Actually, it goes well beyond dismay. There’s a screaming contradiction at work here. On one hand, a politically-correct pledge to lofty journalistic values; all the right words. On the other, the marketing of Tamimi, a psychopath whose public appearances are replete with the language of religious zealotry, as the embodiment of Arab journalism’s courageous new wave. Lethal journalism personified.
This echoes aspects of the cultural encounter between Western democracies and Arab Muslim societies in which both use the same terminology but mean different things. The scandalous exploitation of video footage claiming to show a Gazan boy, Muhammad al Durah, being shot dead by Israeli soldiers in 2000 illustrates what we mean.
(The Al Durah affair centers on a shocking video clip that went phenomenally viral 14 years ago. The Arab boy is terrified; his father is powerless; the Israeli bullets keep coming, until finally they strike home; the boy is dead. The part not screened at the time, right after the point where he is declared dead by the voice-over, shows the boy peeking out at the camera from under a raised elbow, plainly not dead.
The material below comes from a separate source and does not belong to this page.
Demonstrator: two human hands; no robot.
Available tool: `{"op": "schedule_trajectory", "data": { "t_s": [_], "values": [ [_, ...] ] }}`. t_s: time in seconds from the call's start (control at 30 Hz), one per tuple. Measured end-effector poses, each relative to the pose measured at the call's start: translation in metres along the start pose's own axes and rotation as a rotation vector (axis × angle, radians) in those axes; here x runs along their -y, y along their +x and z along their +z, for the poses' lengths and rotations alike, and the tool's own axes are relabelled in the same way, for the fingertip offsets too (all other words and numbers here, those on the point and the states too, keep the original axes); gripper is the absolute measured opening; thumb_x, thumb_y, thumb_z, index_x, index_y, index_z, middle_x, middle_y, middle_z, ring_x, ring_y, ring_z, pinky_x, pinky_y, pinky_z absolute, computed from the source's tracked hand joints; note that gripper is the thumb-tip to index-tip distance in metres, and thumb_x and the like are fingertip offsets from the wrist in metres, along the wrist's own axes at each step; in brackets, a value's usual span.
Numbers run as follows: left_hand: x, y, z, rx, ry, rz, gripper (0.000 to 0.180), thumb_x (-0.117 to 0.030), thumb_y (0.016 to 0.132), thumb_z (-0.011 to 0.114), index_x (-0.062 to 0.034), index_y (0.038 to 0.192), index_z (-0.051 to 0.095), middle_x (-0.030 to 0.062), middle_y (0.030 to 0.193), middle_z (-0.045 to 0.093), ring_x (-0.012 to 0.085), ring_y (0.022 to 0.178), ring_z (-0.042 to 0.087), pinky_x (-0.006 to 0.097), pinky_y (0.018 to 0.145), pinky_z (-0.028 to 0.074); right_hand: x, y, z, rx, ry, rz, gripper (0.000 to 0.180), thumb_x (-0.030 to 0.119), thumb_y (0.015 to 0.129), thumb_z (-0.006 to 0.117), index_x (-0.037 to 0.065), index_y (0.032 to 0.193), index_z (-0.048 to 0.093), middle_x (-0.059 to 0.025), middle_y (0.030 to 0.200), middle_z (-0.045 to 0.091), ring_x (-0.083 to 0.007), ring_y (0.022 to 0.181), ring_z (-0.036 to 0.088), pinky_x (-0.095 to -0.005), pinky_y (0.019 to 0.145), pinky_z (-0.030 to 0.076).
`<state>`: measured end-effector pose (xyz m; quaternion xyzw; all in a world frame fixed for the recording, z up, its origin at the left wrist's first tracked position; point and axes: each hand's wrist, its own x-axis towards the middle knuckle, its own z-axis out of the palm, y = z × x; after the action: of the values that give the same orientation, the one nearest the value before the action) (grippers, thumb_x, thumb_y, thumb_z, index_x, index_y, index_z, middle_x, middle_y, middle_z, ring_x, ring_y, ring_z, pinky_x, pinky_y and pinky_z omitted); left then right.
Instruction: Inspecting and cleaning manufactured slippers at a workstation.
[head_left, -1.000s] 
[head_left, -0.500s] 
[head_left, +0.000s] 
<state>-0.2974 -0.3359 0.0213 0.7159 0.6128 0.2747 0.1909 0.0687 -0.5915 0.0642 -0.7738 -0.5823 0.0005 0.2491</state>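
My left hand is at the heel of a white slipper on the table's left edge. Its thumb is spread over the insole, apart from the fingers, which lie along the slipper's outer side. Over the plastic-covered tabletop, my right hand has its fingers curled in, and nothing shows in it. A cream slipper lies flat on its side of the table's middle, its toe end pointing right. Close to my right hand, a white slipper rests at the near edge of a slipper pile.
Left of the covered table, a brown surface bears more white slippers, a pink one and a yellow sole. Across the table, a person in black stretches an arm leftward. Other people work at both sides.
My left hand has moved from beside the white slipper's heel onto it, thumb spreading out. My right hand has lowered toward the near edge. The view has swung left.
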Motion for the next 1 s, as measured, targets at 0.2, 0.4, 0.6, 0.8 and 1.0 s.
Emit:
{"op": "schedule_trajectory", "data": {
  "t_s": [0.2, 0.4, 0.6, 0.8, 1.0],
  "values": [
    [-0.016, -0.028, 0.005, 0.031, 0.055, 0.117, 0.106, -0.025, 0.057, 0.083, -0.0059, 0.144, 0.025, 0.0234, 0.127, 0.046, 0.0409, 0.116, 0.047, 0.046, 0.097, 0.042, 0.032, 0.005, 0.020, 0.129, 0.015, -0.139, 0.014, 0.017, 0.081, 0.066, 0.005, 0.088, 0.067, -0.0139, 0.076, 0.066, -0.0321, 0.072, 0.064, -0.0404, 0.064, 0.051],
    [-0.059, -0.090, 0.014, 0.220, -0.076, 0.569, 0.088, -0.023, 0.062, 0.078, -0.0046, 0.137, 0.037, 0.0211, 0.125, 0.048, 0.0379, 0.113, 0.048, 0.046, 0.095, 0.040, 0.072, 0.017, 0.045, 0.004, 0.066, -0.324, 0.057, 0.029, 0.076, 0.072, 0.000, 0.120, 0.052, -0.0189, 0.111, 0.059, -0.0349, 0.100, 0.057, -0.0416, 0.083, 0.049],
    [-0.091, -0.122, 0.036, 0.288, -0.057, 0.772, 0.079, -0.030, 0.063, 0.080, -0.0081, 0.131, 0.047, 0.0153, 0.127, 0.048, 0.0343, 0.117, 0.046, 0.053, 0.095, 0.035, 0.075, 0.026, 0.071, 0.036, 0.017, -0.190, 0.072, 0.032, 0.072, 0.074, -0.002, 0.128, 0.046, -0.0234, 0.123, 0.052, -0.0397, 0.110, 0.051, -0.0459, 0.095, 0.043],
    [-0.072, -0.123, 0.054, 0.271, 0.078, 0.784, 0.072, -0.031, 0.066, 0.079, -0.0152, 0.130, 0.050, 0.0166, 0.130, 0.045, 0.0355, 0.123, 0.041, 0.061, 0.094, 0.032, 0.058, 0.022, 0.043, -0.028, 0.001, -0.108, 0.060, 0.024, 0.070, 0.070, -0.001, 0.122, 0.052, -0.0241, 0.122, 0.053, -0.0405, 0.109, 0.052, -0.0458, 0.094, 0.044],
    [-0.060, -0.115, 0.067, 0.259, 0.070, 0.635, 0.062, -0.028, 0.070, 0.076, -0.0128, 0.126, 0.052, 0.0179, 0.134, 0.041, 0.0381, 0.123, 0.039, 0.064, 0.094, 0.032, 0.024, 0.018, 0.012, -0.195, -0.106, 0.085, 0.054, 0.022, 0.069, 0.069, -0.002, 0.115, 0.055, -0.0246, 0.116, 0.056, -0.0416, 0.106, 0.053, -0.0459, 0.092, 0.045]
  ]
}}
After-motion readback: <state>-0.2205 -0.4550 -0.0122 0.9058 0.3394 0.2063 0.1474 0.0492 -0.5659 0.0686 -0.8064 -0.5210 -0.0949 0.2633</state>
The consequences continue to exact innocent lives and are still being litigated in France’s courts.)
A sound-bite [here] from a longer video interview shows a PA official who doctored the Al Durah video footage explaining that the tampering was done to fulfill the journalists’ duty “of relating the truth and nothing but the truth.” He looks satisfied as he says it, convinced he did the right thing. For audiences with a Western outlook, it exemplifies how blood libels, updated from their medieval origins, work in today’s world.
Mass murderers like Tamimi, honored by her peers for putting journalism to effective use for the benefit of their cause, evoke a similar sense of horror. Do these people seriously not understand what she did? Where did we lose each other? If Jordan’s best-educated cohort of emerging influence-builders thinks and does this when they believe no one outside the Arabic-speaking world is looking, what hope is there of a better future?
One answer is: there is hope. There is always hope. The beautiful, tragically short life of my daughter shows that. Malki loved life, loved making people smile, loved doing good. Her devotion to children with severe disabilities, starting with her own youngest sister, was inspirational. The work of the foundation we created in her memory – The Malki Foundation – with families from every part of Israeli society (Christians, Druze, Moslems, the unaffiliated, Jews) who care for a child with severe disabilities is our way of creating a success model.
The 13 years since Malki was killed have been replete with reminders of how differently the people on the other side view things. For us, remembering our tragedy and honoring our child’s stolen life has involved bettering the lives of strangers, trying to affirm what we share. It’s the polar opposite of what the JMI journalists’ success model stands for. Finding a common language with them will take far more than political correctness and mission statements.